Lecce, 17 febbraio 2018 - Sepolta quando era ancora in vita, mentre le sue labbra lanciavano invettive per quel comportamento spietato e manifestavano stupore per quella crudeltà tanto inspiegabile. Sono stati questi gli ultimi istanti di Noemi Durini, la 16enne di Specchia (Lecce) scomparsa il 3 settembre 2017 e ritrovata senza vita nelle campagne di Castrignano del Capo dieci giorni dopo. Il corpo è stato davvero occultato mentre c’era ancora vita dentro di esso? A sciogliere i dubbi sarà la consulenza del medico legale Roberto Vaglio, notificata in queste ore alle parti.
Secondo indiscrezioni, l’esame confermerebbe il raccapricciante scenario descritto dal presunto assassino, L. M., oggi 18 anni ma minorenne all’epoca dei fatti, recluso in un carcere sardo. «Un quadro non difforme», scrive Verga. Sarebbe quindi andata come lui stesso ha raccontato alla psicologa Maria Grazia Felline e allo psichiatra Alessandro Zaffarano, consulenti del Tribunale per i minorenni che li ha incaricati di verificare la sua capacità di intendere e volere. Picchiata a mani nude, accoltellata alla nuca, sepolta viva. «L.M. conferma che Noemi è caduta. E aggiunge che mentre poneva le pietre sopra alla ragazza, lei dicesse: Che c... stai facendo?», scrivono i periti. «Quando sono andato via io, Noemi era viva. Lo so perché diceva ‘che cogl... che cogl...’, ‘che mi hai fatto, che mi hai fatto», racconta ancora il ragazzo, che era allora diciassettenne. E quando i periti gli chiedono perché metteva le pietre sopra di lei la risposta è stata: «Per nasconderla». Da qui la successiva domanda: «Ma se lei era viva, cosa dovevi nascondere?». A questo punto il giovane si blocca e non risponde più. Secondo i due esperti il silenzio deriva dallo sconcerto del minore per un «confronto che ha preso una piega diversa da quella che immaginava».

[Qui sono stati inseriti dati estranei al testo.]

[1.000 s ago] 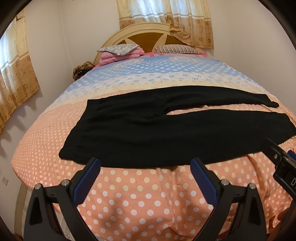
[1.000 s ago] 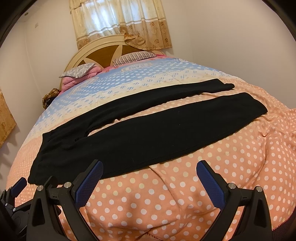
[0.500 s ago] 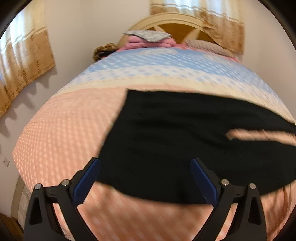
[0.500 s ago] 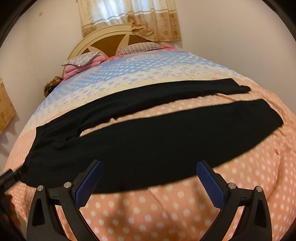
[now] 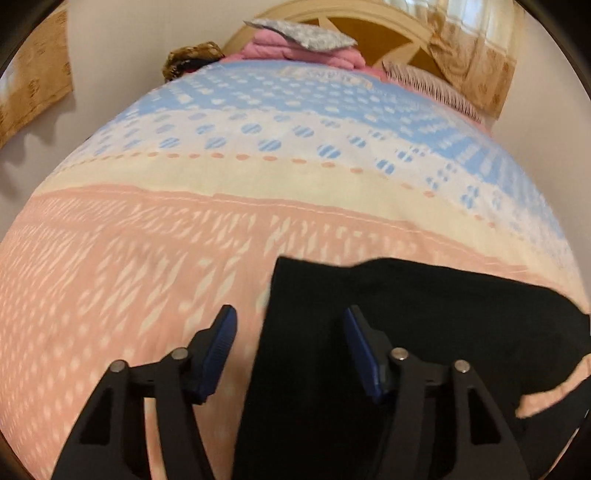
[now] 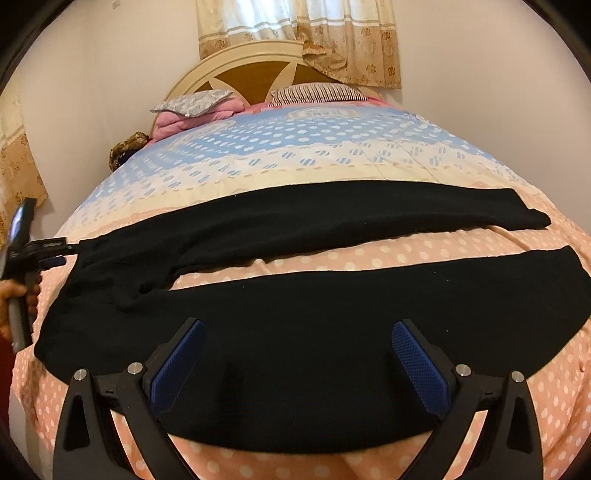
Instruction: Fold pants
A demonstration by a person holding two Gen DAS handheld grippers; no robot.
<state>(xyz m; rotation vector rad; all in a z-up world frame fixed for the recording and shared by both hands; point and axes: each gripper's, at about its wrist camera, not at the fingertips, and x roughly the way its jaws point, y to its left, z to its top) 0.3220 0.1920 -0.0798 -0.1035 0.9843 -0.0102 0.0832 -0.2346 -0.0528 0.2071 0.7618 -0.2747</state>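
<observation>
Black pants (image 6: 295, 317) lie flat across the bed, waistband at the left, both legs stretched to the right with a strip of quilt between them. My right gripper (image 6: 297, 326) is open and empty, low over the near leg, its jaws astride the near edge. My left gripper (image 5: 290, 315) is open, its jaws either side of the waistband's left edge (image 5: 273, 332) near the far corner. In the right wrist view the left gripper (image 6: 55, 245) shows at that far waistband corner.
The bed has a dotted quilt (image 6: 332, 155), peach near and blue far. Pillows (image 6: 195, 103) and a pink blanket lie at the headboard (image 6: 255, 70). Curtains (image 6: 295, 29) hang behind. Walls stand close on both sides.
My left gripper has swung left and forward to the waistband's far corner and narrowed its jaws. My right gripper has moved closer and lower over the near leg.
</observation>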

Lui arriva davanti ai due periti con l’idea ben precisa: descrivere la sua sudditanza nei confronti di Noemi: «Qui esce fuori che io la picchiavo ogni giorno. Ero schiavo della situazione, forse non ci siamo capiti». Poi la conversazione prende un’altra piega, facendo balenare che la coltellata inferta alla testa della ragazza non era fatale: «Perché con un colpo qua non è che muori», dice.
Un confuso prologo a un altro colpo di scena, il 16 gennaio, quando con una lettera consegnata indirizzata agli inquirenti, L. punta il dito contro il meccanico Fausto Nicolì, 49 anni, amico dei due fidanzati e già tirato in ballo dalla famiglia: è stato lui ad ucciderla, non io, era lui che voleva occultare la relazione con Noemi. Subito dopo la procura avvia una perquisizione in casa dell’uomo e lo iscrive sul registro degli indagati per omicidio. «Un atto dovuto – spiega l’avvocato Luca Puce – il mio assistito è indignato per questa accusa infondata. C’è stata già una confessione piena e una perizia».
Una ritrattazione clamorosa, quella di L., dopo la confessione resa dopo il ritrovamento del corpo di Noemi: «È successo – raccontò il ragazzino ai due pm – che gli sono andato di dietro e le ho infilzato il coltello in testa e poi con delle pietre le ho frantumato la testa, l’ho lasciata stesa, ho messo delle pietre sopra di lei, però in quel momento non capivo niente, so di averla colpita alla nuca ma non so in quale punto. Poi si è spezzata la lama dentro, io mi sono trovato il manico in mano».
Ma ora quella versione, tra ammissioni e marce indietro, fa acqua da tutte le parti.